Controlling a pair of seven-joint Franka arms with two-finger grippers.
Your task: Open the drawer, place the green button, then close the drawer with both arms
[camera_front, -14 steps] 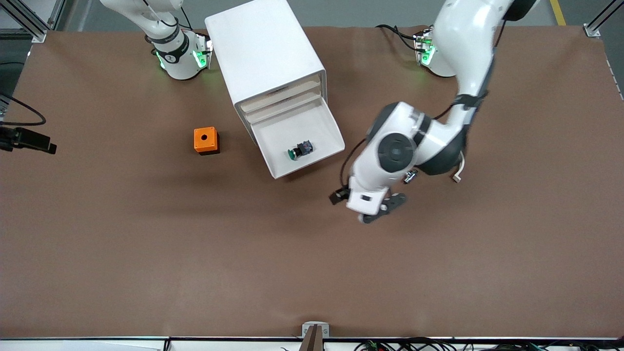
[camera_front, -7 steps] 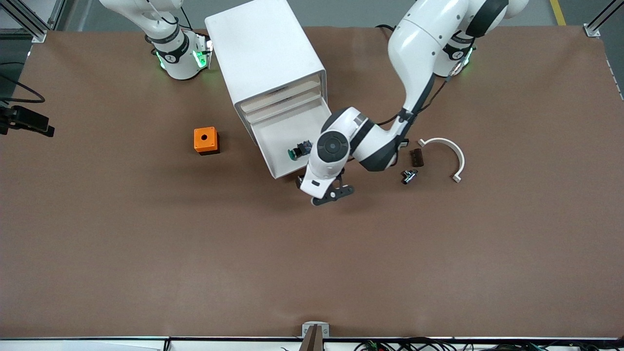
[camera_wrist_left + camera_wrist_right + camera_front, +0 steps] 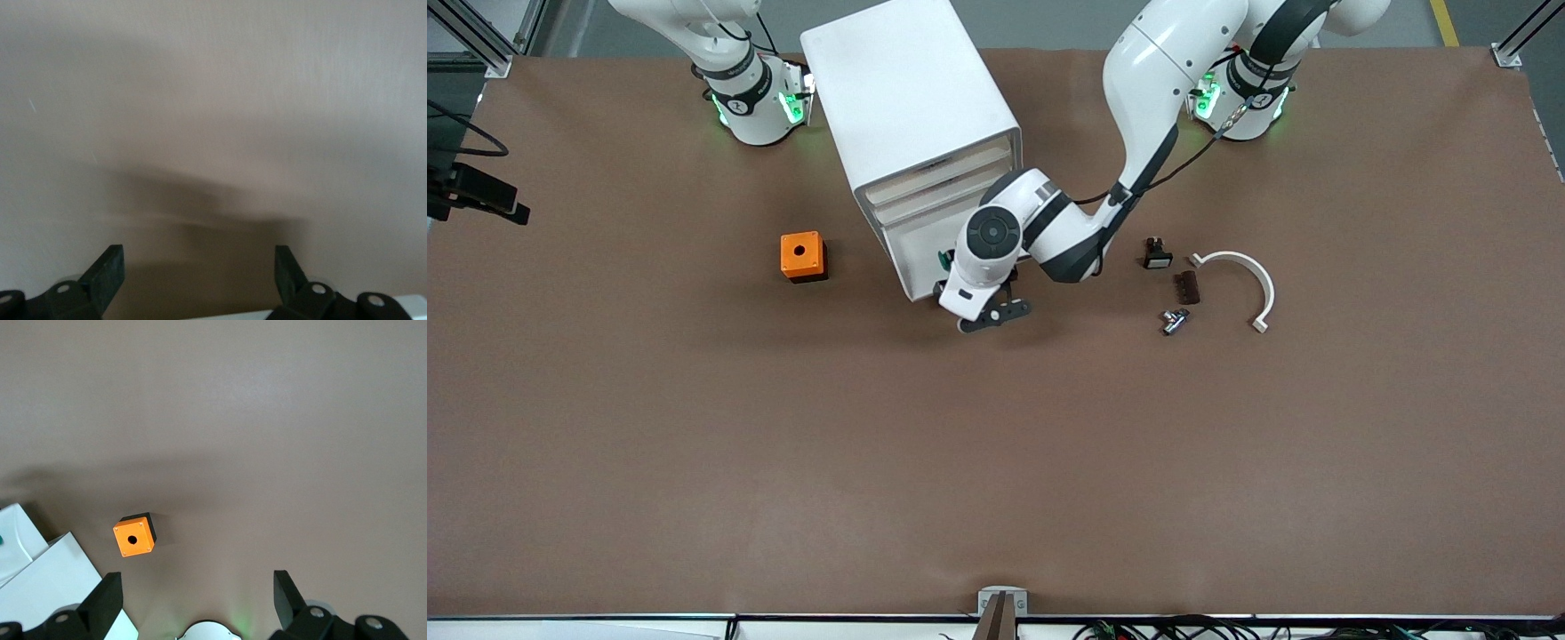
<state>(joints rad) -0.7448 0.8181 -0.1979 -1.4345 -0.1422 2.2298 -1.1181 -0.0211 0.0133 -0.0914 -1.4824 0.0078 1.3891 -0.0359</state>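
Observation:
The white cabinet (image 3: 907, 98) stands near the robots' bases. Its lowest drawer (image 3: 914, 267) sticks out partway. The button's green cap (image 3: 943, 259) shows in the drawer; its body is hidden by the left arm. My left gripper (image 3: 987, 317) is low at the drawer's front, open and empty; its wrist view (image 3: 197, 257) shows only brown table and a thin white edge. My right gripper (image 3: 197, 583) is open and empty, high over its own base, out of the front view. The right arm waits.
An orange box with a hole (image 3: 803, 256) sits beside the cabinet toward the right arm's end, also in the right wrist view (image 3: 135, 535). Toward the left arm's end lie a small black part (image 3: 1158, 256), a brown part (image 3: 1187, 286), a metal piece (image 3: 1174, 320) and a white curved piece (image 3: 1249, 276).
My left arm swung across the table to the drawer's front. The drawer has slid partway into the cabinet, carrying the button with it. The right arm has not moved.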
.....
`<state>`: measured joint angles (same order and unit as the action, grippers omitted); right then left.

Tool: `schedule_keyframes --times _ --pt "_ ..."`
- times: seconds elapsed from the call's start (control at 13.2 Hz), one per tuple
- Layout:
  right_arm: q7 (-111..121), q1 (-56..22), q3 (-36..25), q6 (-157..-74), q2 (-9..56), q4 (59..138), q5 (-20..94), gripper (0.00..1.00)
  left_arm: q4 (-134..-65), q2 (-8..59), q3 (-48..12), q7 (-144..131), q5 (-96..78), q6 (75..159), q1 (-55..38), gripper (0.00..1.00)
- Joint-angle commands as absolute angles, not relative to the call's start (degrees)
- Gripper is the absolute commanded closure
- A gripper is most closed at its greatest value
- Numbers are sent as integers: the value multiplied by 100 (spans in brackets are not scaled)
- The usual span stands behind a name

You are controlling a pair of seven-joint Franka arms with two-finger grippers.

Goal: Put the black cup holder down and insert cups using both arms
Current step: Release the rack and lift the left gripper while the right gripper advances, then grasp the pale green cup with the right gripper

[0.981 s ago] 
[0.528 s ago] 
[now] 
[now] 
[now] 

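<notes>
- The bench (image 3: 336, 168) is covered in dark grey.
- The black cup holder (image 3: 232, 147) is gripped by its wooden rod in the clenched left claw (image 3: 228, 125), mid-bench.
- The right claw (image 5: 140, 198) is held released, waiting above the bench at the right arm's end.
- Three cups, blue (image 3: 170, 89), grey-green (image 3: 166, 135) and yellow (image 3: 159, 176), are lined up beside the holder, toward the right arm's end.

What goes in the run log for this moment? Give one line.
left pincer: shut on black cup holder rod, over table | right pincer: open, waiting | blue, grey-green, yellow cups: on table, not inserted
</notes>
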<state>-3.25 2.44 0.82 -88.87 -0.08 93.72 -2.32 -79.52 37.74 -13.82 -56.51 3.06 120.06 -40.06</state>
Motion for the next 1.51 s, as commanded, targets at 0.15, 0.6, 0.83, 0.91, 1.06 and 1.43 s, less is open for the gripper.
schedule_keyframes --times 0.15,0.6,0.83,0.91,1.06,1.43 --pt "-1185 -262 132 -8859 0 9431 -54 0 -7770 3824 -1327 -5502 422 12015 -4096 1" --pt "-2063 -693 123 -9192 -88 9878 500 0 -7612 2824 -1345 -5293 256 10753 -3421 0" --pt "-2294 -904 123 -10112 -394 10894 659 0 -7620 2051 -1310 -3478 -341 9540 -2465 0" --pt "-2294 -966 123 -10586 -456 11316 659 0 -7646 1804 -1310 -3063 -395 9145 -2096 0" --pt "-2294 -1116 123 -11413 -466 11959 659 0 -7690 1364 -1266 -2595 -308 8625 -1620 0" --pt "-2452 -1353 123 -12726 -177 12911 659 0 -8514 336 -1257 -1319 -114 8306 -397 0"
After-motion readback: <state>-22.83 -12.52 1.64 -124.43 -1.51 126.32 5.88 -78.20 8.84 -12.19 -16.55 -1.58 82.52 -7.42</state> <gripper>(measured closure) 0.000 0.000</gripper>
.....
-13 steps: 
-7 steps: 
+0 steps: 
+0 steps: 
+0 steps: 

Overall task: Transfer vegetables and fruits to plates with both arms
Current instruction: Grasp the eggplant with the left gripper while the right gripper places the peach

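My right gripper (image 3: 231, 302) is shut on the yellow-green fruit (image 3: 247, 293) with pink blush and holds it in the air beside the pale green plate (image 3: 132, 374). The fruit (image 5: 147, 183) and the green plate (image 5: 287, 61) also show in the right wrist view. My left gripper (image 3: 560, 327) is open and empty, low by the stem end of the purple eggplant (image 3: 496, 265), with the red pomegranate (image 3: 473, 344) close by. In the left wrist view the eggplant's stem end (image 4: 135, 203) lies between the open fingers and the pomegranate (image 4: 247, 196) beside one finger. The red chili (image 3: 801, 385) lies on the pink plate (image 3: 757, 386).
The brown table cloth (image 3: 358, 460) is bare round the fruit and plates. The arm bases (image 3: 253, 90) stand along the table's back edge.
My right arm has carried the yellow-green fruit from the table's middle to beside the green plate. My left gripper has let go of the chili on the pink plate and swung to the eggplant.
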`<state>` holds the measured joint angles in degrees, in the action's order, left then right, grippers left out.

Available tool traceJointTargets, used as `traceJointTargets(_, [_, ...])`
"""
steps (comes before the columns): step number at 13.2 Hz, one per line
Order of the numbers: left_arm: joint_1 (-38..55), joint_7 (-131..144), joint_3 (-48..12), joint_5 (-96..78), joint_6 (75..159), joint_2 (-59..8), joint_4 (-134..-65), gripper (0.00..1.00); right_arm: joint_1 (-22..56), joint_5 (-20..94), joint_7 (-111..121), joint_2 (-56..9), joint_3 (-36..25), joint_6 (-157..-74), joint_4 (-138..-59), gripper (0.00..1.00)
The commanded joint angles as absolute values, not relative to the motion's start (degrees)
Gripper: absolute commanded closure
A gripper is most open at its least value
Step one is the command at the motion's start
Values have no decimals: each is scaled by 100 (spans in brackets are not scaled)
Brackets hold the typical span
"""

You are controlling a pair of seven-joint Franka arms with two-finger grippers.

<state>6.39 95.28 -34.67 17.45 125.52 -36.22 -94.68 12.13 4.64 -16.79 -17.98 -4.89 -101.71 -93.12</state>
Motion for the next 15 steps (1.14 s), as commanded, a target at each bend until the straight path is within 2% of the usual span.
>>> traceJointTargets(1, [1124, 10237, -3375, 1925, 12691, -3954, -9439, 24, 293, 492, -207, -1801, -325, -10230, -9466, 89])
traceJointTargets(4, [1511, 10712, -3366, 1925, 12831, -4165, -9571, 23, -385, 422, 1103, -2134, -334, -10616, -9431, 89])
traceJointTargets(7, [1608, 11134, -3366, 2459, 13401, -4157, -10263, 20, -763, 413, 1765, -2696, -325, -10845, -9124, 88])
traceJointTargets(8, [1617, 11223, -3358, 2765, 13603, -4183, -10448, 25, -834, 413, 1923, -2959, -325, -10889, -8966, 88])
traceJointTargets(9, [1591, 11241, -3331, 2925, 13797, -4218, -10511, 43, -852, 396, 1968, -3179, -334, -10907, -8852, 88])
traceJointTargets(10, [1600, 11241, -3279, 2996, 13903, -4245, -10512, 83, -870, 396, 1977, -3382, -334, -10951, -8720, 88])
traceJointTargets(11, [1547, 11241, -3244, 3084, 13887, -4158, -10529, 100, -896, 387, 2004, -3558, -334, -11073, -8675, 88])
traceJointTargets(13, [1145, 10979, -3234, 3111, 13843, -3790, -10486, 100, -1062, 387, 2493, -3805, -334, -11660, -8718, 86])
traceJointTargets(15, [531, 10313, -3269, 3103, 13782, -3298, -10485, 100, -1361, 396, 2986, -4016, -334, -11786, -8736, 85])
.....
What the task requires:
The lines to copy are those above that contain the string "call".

Result for this exercise:
- times: seconds elapsed from the call's start (control at 13.2 Hz), one per tuple
- Joint-angle commands as absolute angles, not relative to the call's start (degrees)

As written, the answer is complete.